Нарен все продолжал свой путь на юг, по большей части пешим ходом, деля трапезу с беднейшими из бедных, подчас еле переставляя ноги от голода, пока не добрался до мыса Коморин – самой южной точки Индии. После совершения богопочитания в тамошнем храме он вышел на берег и увидел скалу в море. Что-то понудило его поплыть к скале, несмотря на то, что в море водились акулы. Нарен долго просидел на скале, погруженный в раздумья. Это был один из тех моментов в жизни человека, когда он останавливается, чтобы оглядеться вокруг, чтобы обдумать свою судьбу и осознанно утвердиться в решениях, которые уже принял безотчетно. Если это человек масштаба Нарена, то момент может со временем приобрести славу исторического. Заглядывая в будущее из того дня на мысе Коморин – одного из дней зимы 1892 года, – мы можем различить не только его прямую связь с некоторыми грядущими событиями, с двумя поездками Нарена по Западу, с основанием Миссии Рамакришны, но и его косвенное воздействие на мысли и жизнь будущих индийских лидеров, на Ганди и тех, кто пойдет за ним.

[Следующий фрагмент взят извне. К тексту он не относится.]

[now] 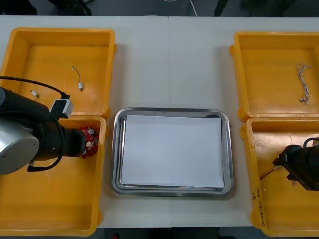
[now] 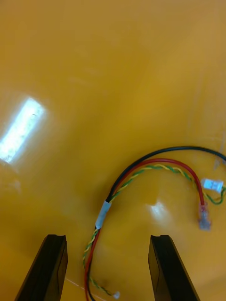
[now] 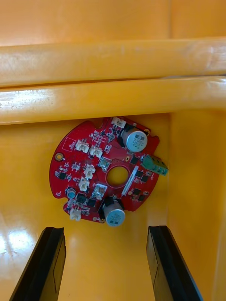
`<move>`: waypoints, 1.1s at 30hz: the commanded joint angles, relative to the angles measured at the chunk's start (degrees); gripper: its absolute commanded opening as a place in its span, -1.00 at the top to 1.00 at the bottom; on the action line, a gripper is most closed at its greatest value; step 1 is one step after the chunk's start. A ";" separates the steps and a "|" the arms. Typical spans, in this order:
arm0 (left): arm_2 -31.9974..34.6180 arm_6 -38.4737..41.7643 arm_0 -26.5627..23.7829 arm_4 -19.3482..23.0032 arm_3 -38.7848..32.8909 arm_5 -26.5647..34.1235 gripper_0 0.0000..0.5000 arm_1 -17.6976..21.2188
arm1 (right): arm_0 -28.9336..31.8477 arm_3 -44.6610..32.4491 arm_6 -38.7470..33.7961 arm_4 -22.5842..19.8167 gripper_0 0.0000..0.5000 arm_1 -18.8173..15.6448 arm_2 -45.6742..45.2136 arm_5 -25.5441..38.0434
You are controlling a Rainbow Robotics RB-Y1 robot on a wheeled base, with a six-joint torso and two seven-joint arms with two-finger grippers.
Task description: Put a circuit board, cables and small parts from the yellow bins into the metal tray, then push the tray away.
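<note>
Since the tray [image 1: 117, 149] holds nothing but its white lining, I judge the task barely begun: 0 items are in, and the board, the cables, the small parts and the final push are all left to do. My left gripper [image 3: 106, 230] hangs in the near left bin [image 1: 50, 209], fingers spread wide and holding nothing. The board [image 3: 106, 174] lies flat just beyond the fingertips, tucked into the corner toward the tray and the far left bin [image 1: 20, 55]. My right gripper [image 2: 108, 237] is down in the near right bin [image 1: 264, 164], likewise open and empty. The red and yellow cable [image 2: 155, 164] runs between its 2 fingers, taped together with a black lead [image 2: 188, 149].

From the front view I get the layout that the wrist views lack: the tray midway between the bins, small parts [image 1: 79, 85] in the far left bin, and a twisted cable [image 1: 302, 82] in the far right bin [image 1: 259, 59]. There my left arm covers most of the board, leaving a red sliver beside the bin wall. My left wrist view makes up for that, giving me the whole round face with its centre hole and green connector. My right wrist view shows the cable's taped joint and end plugs, where the front view gives just a bit of wire beside my wrist
</note>
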 commanded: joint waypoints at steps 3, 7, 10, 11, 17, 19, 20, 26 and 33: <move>-1.48 4.76 1.65 -1.12 2.29 -3.40 -1.00 -0.63 | -2.38 -0.21 -7.19 2.13 -1.00 0.54 2.64 -0.41; -2.45 4.85 1.65 -1.56 3.17 -4.55 -1.00 -0.63 | -3.26 0.94 -7.54 3.01 -1.00 0.54 3.17 -0.41; -4.29 5.03 1.74 -3.58 3.26 -5.07 -1.00 -0.28 | -3.52 1.29 -7.71 3.62 -1.00 0.54 3.43 -0.41; -4.91 5.03 1.74 -4.28 3.26 -5.25 -1.00 -0.19 | -3.52 1.38 -7.71 3.97 -1.00 0.54 3.61 -0.41; -7.02 5.73 1.83 -4.81 3.43 -6.39 -1.00 1.04 | -3.88 2.61 -8.15 5.47 -1.00 0.45 4.66 -0.41; -7.37 6.08 1.83 -4.81 3.43 -6.66 -1.00 1.39 | -3.96 2.87 -8.24 5.91 -1.00 0.45 4.93 -0.41; -7.63 6.17 1.92 -4.81 3.43 -6.66 -1.00 1.39 | -3.96 2.87 -8.33 6.17 -1.00 0.45 5.10 -0.41; -8.51 6.78 2.18 -5.25 3.52 -7.27 -1.00 1.83 | -3.96 2.87 -9.29 7.75 -1.00 0.54 6.16 -0.41; -8.60 6.87 2.62 -5.16 5.36 -9.73 -1.00 1.91 | -3.96 2.87 -10.09 8.72 -1.00 0.81 6.51 -0.41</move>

Тот день на скале у мыса Коморин был для Нарена эмоциональным переживанием огромной силы – он увидел, что могут сделать для Индии и он сам, и братья по Ордену.

Эмоциональное переживание подвело его к практическим выводам, которые и определяли его последующие действия. Выводы эти лучше всего изложить без всяких эмоций и как можно проще.

Основа величия Индии – ее религия, но не в религии Индия нуждается сейчас, когда она так ослаблена. Индия нуждается в просвещении, которое даст ей возможность подняться на ноги. Однако просвещению будет грош цена, если просветителями не будут люди, живущие духом индийской религии, как это показывает пример Рамакришны; люди, овладевшие научной мыслью Запада, не утратив этот дух; люди, отринувшие мирские блага и целиком посвятившие себя служению. Ясно, что такими людьми могут быть монахи, объединенные в организацию. Кто же может дать средства на создание такой организации? Страны Запада – ибо Индия способна предложить в обмен нечто равное по ценности – дух своей религии. Запад опасно ослаблен нехваткой духовности, как Индия ослаблена нехваткой продовольствия. Народам Запада следует убедительно разъяснить, что, если рухнет Индия, рухнут и они. Когда они по-настоящему поверят в это, они прекратят попытки эксплуатировать Индию. Начнется обмен ценностями, от которого в выигрыше будет весь мир.